# My (new) minolta collection



## TuxXtreme (Dec 28, 2009)

Hi, and merry christmas to all!

I was very happy to be offered by a friend a collection of old Minolta Cameras, one of my favourite brands...

So I got: 


4 tele-converters


135mm f3.5 auto-vivitar telephoto lens


2x 28mm MD-rokkor f2.8 wide-angle


55mm f1.7 MC-rokkor 


50mm f1.7 MD-rokkor


Vivitar 28-85mm f3.5-6.3 macro zoom? (doesn't focus well midrange...)


2x Minolta XG-9


Minolta srt-101

*I* set up my DIY softbox and took some shots:







 (28mm)​ 





 (xg9 with 135mm lens)​ 





 (same)​ 





 (xg9 with 55mm mc rokkor)​ 





 (srt 101 with macro zoom)​ 





 (50mm md rokkor)​ 
Soooo... Some questions for you, now:

How come the MC lenses mount fine on the MD mount cameras? 
Is the 135mm any good? Id'test this myself, but film here in france is really costly...
If you could also C&C a bit on my shots, they're my first "studio" setup shots, and I put a lot of care In them, but am more that willing to take critiques on them.

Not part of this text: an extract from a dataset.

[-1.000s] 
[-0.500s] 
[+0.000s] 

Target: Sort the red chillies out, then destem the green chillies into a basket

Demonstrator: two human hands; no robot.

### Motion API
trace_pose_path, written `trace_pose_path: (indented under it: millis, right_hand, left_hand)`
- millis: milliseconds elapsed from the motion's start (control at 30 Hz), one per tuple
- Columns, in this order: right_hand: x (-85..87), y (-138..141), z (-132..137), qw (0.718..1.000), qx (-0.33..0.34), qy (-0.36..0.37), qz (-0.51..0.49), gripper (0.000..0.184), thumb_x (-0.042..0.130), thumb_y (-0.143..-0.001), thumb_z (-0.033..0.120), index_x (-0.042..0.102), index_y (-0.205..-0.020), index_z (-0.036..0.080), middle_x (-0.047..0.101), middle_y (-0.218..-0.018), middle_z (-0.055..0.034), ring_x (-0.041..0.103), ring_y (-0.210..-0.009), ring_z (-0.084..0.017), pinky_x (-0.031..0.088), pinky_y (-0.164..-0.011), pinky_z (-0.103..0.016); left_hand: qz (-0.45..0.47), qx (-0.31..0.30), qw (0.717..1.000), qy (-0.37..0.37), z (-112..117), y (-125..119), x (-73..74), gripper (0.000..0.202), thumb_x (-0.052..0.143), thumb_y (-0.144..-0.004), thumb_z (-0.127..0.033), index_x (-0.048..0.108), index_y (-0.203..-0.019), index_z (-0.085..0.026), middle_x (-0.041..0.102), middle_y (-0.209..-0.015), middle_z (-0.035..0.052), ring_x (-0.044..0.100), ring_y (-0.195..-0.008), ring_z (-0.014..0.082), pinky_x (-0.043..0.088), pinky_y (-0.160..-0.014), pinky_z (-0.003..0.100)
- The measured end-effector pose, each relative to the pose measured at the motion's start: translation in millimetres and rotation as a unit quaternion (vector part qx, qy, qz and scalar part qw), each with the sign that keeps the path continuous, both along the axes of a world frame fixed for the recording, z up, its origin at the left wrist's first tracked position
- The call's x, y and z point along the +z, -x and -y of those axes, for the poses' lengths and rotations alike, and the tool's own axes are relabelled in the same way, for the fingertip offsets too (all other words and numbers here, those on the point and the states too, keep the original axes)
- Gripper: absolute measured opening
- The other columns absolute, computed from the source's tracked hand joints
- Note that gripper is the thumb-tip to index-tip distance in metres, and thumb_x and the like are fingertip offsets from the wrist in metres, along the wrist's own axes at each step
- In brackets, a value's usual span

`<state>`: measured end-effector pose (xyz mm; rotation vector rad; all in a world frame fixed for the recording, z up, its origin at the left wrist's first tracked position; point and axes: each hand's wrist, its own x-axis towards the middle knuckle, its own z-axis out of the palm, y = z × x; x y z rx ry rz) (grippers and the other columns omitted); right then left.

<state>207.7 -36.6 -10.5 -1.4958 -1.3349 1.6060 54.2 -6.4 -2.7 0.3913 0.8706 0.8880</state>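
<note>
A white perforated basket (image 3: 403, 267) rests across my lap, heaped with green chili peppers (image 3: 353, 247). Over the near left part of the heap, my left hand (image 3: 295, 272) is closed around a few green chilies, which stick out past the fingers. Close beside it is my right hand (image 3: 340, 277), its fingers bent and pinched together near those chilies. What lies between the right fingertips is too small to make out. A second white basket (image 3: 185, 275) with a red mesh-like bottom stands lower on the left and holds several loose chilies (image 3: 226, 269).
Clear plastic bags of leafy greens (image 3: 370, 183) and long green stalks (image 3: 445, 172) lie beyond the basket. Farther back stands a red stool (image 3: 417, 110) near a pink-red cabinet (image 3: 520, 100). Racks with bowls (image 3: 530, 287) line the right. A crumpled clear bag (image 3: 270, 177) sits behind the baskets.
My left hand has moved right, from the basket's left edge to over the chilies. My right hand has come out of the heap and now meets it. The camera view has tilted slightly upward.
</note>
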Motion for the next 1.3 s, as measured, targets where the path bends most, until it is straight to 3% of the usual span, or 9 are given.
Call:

[edit] photobucket killed my image quality, so take that in mind for the last point 


Thanks, and have a good day!


----------



## icassell (Dec 28, 2009)

Enjoy  your collection!  I have an XD-11 that I bought new back-in-the-day and still love it.  The MD was the newer series that came out about the same time as the XD-11, but the MD mount was designed to be able to use the MC series lenses as well (I have one or 2 MC mount lenses in addition to my MD's).  I'm not sure if you can use the MD's on the SRT-101 (which, BTW, is an excellent body).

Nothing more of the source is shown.